> **Exercise instructions**: Only the pictures are to be left out; write out the rest of the data exactly.

> **Data section**:
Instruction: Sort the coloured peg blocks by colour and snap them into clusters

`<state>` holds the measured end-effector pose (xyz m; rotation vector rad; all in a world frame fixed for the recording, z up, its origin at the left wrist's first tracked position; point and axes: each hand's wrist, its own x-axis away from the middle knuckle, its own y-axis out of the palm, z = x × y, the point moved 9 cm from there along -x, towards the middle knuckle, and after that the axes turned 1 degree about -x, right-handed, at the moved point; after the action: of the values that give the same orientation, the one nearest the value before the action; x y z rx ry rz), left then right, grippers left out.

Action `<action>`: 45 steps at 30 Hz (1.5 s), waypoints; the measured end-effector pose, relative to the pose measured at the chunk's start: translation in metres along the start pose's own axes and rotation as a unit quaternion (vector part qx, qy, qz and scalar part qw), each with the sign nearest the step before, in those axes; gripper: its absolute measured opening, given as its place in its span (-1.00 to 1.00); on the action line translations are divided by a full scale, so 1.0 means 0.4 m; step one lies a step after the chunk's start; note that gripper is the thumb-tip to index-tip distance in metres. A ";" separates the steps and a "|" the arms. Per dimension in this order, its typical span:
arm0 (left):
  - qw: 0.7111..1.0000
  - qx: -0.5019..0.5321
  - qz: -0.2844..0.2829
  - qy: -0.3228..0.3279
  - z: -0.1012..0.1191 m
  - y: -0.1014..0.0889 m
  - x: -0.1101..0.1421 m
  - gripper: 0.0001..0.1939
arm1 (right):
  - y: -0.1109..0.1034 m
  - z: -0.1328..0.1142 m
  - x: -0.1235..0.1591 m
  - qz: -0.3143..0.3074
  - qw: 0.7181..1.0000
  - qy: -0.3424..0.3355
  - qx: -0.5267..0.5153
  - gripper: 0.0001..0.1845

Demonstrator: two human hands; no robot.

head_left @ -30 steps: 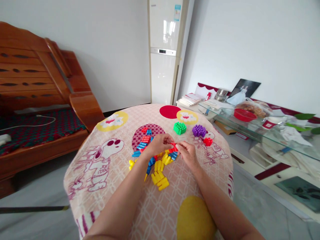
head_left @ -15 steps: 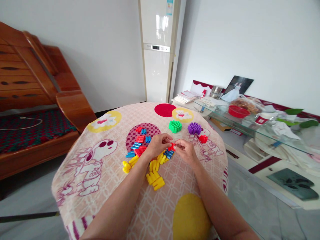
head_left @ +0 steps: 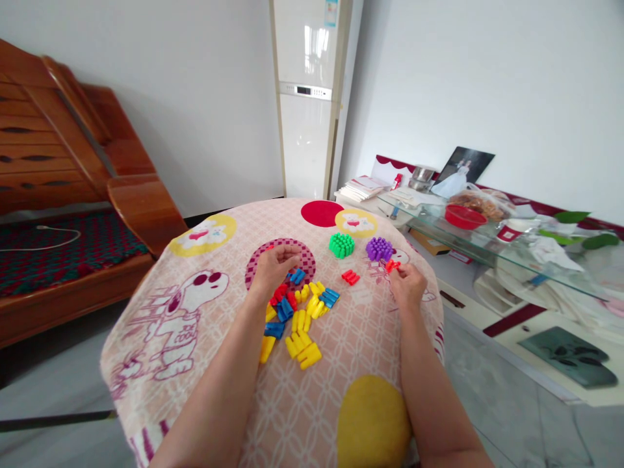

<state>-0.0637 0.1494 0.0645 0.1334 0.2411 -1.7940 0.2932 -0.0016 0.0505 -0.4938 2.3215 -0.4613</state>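
Observation:
My left hand (head_left: 279, 268) hovers over the left part of a loose group of plastic building blocks, fingers loosely bent and slightly apart, with nothing visible in them. Under and beside it lie red blocks (head_left: 279, 294) and blue blocks (head_left: 285, 310); the hand and wrist hide some. Yellow blocks (head_left: 301, 344) are spread nearer to me. On the right, my right hand (head_left: 409, 285) pinches a red building block (head_left: 392, 266) at its fingertips. Between my hands a separate red block piece (head_left: 350, 277) lies on the cloth.
A green block cluster (head_left: 341, 246) and a purple block cluster (head_left: 379, 249) stand toward the back of the round table, on a patterned cloth (head_left: 219, 344). To the right is a glass-topped stand (head_left: 487, 237) holding a red bowl (head_left: 465, 217). A wooden bench (head_left: 141, 201) stands left.
My hands have parted: the left moved left over the blocks, the right moved right to the red block. The red piece they held lies on the cloth. The left-side blocks have shifted toward me.

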 end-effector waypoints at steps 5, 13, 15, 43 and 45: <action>0.998 0.016 0.046 -0.043 -0.033 -0.074 -0.009 -0.56 | 0.025 -0.002 0.002 -0.052 0.995 0.004 0.086 -0.74; 0.994 -0.044 0.079 -0.056 -0.060 -0.199 -0.006 -0.60 | 0.037 0.008 0.004 -0.068 0.988 0.010 0.140 -0.70; 0.993 -0.102 0.037 -0.055 -0.061 -0.205 -0.003 -0.66 | 0.030 0.011 0.004 -0.053 0.989 0.013 0.139 -0.70; 0.983 -0.154 -0.098 -0.029 -0.006 -0.078 0.020 -0.74 | 0.153 -0.278 0.205 -0.243 0.941 -0.222 -0.080 -0.64; 0.988 -0.112 -0.103 -0.019 0.003 -0.043 0.022 -0.70 | 0.159 -0.302 0.228 -0.261 0.929 -0.243 -0.104 -0.64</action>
<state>-0.0823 0.1444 0.0653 -0.0883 0.4392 -1.9580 0.1326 0.0330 0.0525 -1.1997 1.7478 -0.2892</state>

> **Response**:
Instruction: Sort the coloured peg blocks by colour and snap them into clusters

`<state>` holds the measured end-effector pose (xyz m; rotation vector rad; all in a world frame fixed for the recording, z up, its origin at the left wrist's first tracked position; point and axes: each hand's wrist, its own x-axis away from the middle knuckle, its own y-axis out of the palm, z = x × y, the point moved 9 cm from there along -x, towards the middle knuckle, and after that the axes turned 1 degree about -x, right-handed, at the moved point; after the action: of the values that give the same orientation, the one nearest the value before the action; x y z rx ry rz), left then right, grippers left out.

Action `<action>`: 45 steps at 30 Hz (1.5 s), waypoints; the measured end-effector pose, relative to the pose measured at the chunk's start: translation in metres along the start pose's own axes and rotation as a unit quaternion (vector part qx, qy, qz and scalar part qw), each with the sign nearest the step before, in those axes; gripper: its absolute measured opening, given as its place in its span (-1.00 to 1.00); on the action line translations are divided by a full scale, so 1.0 means 0.4 m; step one lies a step after the chunk's start; note that gripper is the thumb-tip to index-tip distance in metres. A ";" separates the steps and a "|" the arms. Per dimension in this order, its typical span:
arm0 (left):
  - qw: 0.7111..1.0000
  - qx: -0.5019..0.5321
  - qz: -0.2844..0.2829
  - qy: -0.3228..0.3279
  - z: -0.1012..0.1191 m
  - y: -0.1014..0.0889 m
  - x: -0.1101..0.1421 m
  - gripper: 0.0001..0.1939
arm1 (right):
  - y: -0.1109..0.1034 m
  - z: -0.1328..0.1142 m
  - x: -0.1235..0.1591 m
  - qz: -0.3143..0.3074
  - qw: 0.7181..1.0000
  - qy: -0.3424..0.3355
  - qx: -0.5267..0.5153
  - gripper: 0.0001..0.1845

Demonstrator: two human hands; no robot.

head_left @ -30 steps: 
head_left @ -15 steps: 
head_left @ +0 steps: 

<state>-0.0637 0.1494 0.0645 0.1334 0.2411 -1.7940 0.2932 -0.0016 0.0505 -0.4938 2.3215 -0.4613</state>
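Observation:
My left hand (head_left: 279, 268) hovers over the left part of a loose group of plastic building blocks, fingers loosely bent and slightly apart, with nothing visible in them. Under and beside it lie red blocks (head_left: 279, 294) and blue blocks (head_left: 285, 310); the hand and wrist hide some. Yellow blocks (head_left: 301, 344) are spread nearer to me. On the right, my right hand (head_left: 409, 285) pinches a red building block (head_left: 392, 266) at its fingertips. Between my hands a separate red block piece (head_left: 350, 277) lies on the cloth.
A green block cluster (head_left: 341, 246) and a purple block cluster (head_left: 379, 249) stand toward the back of the round table, on a patterned cloth (head_left: 219, 344). To the right is a glass-topped stand (head_left: 487, 237) holding a red bowl (head_left: 465, 217). A wooden bench (head_left: 141, 201) stands left.
My hands have parted: the left moved left over the blocks, the right moved right to the red block. The red piece they held lies on the cloth. The left-side blocks have shifted toward me.
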
 end-effector waypoints at steps 5, 13, 15, 43 and 45: <action>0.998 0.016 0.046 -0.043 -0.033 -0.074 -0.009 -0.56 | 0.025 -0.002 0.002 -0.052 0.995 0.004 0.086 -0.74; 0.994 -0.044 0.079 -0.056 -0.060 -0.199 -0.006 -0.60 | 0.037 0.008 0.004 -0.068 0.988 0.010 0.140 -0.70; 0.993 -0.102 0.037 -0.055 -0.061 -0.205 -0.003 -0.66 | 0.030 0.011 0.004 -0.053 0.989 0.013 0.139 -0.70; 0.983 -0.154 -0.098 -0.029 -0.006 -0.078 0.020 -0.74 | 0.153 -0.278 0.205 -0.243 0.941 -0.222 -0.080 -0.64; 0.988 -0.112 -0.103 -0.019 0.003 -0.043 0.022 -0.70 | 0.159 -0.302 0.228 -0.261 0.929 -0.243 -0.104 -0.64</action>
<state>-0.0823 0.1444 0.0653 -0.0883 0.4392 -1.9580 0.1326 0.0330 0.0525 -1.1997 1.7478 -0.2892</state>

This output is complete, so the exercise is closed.